Your way through the legal maze

If you deal with personal and financial data, you may be familiar with the apparent contradiction that various data laws create. On the one hand, personal data can only be collected and used for the purpose it was originally collected for, and must be disposed of if it is surplus to requirements. But on the other hand, commercial and financial data must be retained to protect the organisation or its customers, usually for the purpose of law enforcement.

Managing data can be tricky, and in some cases organisations have found themselves in situations where they have been required to produce information which they have, as a matter of policy, destroyed.

Lee Richards, network manager at housing provider Twin Valley Homes, said, "This is an issue simply because you have data protection and human rights laws on one hand, and things like the Regulation of Investigatory Powers (RIP) Act on the other, where companies are under pressure to keep records for a certain number of years. It will come to a point where you will have to pull up information that has been destroyed."

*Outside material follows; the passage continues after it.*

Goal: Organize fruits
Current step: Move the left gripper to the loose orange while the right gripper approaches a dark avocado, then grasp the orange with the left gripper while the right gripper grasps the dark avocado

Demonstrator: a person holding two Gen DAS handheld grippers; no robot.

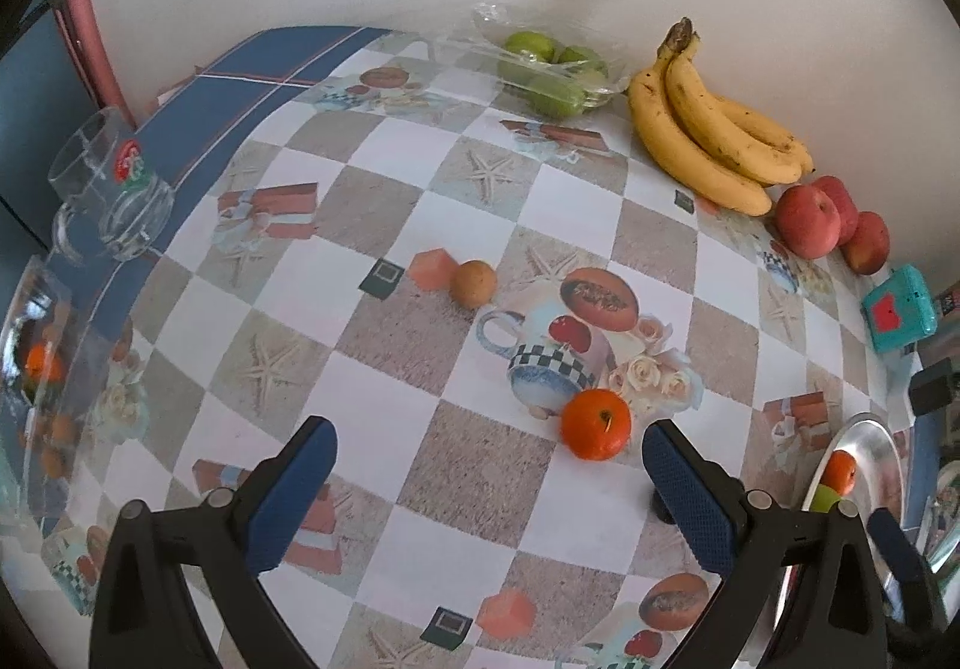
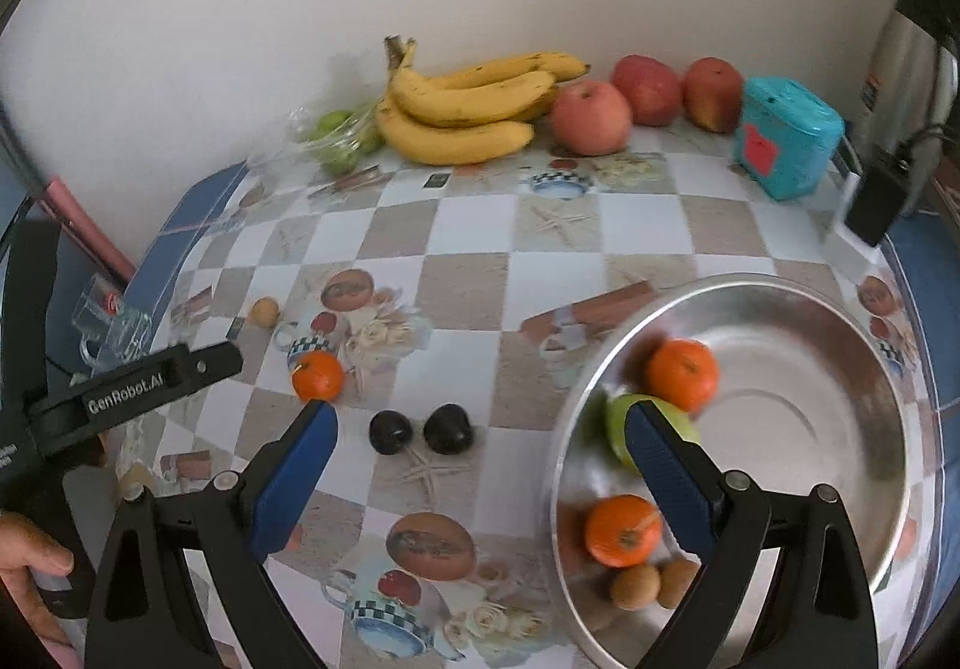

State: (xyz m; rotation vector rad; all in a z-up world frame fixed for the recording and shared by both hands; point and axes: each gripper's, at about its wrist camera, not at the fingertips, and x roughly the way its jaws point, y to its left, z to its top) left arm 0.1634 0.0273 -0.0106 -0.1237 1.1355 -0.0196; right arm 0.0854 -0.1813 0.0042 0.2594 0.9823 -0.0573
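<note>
My left gripper [image 1: 489, 459] is open and empty above the patterned table, with an orange [image 1: 596, 424] just ahead between its fingertips and a small brown fruit [image 1: 473, 282] farther off. My right gripper [image 2: 480, 435] is open and empty; two dark plums [image 2: 390, 431] [image 2: 447, 428] lie between its fingers on the table. A metal bowl [image 2: 840, 309] to the right holds two oranges [image 2: 682, 374] [image 2: 623, 529], a green apple [image 2: 621, 420] and two small brown fruits [image 2: 636, 585]. The loose orange also shows in the right wrist view [image 2: 317, 375].
Bananas [image 2: 462, 111], three red apples [image 2: 591, 117] and bagged green fruit [image 2: 336, 141] line the wall. A teal box [image 2: 786, 135] and a black device [image 2: 873, 207] stand at the right. A glass mug [image 1: 114, 189] sits at the table's left edge.
</note>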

According to Richards, a core issue that organisations face is the way that employees often include personal information in their business e-mails, even when negotiating contracts, for example. This might mean that an e-mail comes under more than one data law - for example, laws that govern commercial and financial data, as well as data protection legislation.

It is challenging to ensure that all employees adhere to a policy that requires them to keep their business e-mails strictly business all the time, said Richards. "How can you differentiate between business and personal information? You cannot separate them effectively unless you have two e-mail addresses, but how do you monitor that?"

Another issue is that e-mails could be forwarded unchecked outside the organisation, making it hard to guarantee to the relevant body that an e-mail has been destroyed completely. "If people forward an e-mail it becomes harder to control. One click of a button could create multiple issues," Richards said.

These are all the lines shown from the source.